Print each of the records below, leaving every word as it is.

[Saved entries]
******

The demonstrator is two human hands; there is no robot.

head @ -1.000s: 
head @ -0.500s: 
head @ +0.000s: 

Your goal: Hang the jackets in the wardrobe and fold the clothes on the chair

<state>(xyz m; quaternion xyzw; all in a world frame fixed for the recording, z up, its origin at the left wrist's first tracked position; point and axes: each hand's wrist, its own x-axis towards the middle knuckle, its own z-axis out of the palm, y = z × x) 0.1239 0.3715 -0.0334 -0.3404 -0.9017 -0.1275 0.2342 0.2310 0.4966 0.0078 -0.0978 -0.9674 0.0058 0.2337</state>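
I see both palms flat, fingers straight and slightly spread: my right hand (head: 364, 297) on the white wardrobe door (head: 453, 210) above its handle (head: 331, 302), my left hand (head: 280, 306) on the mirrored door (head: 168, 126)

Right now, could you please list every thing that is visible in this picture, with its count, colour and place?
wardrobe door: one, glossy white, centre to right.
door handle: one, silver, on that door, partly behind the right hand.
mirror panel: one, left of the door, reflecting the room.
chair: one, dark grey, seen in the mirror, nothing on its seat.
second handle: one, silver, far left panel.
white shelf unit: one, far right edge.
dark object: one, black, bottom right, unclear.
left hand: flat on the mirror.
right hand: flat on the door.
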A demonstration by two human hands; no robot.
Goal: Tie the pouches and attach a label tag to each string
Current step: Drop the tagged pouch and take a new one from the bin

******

Written answer
The demonstrator is two human hands; there is no robot.

head @ -1.000s: 
head @ -0.500s: 
head @ +0.000s: 

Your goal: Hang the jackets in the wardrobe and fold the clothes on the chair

<state>(xyz m; quaternion xyzw; all in a world frame fixed for the recording, z up, its origin at the left wrist's first tracked position; point and axes: each hand's wrist, its own x-axis towards the middle knuckle, its own z-axis out of the palm, y = z × x) 0.1239 0.3715 -0.0334 -0.3404 -0.9017 -0.1275 0.2342 0.2310 0.4966 0.0078 -0.0978 -0.9674 0.0058 0.2337</state>
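I see both palms flat, fingers straight and slightly spread: my right hand (head: 364, 297) on the white wardrobe door (head: 453, 210) above its handle (head: 331, 302), my left hand (head: 280, 306) on the mirrored door (head: 168, 126)

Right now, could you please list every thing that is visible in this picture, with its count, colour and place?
wardrobe door: one, glossy white, centre to right.
door handle: one, silver, on that door, partly behind the right hand.
mirror panel: one, left of the door, reflecting the room.
chair: one, dark grey, seen in the mirror, nothing on its seat.
second handle: one, silver, far left panel.
white shelf unit: one, far right edge.
dark object: one, black, bottom right, unclear.
left hand: flat on the mirror.
right hand: flat on the door.
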A demonstration by two human hands; no robot.
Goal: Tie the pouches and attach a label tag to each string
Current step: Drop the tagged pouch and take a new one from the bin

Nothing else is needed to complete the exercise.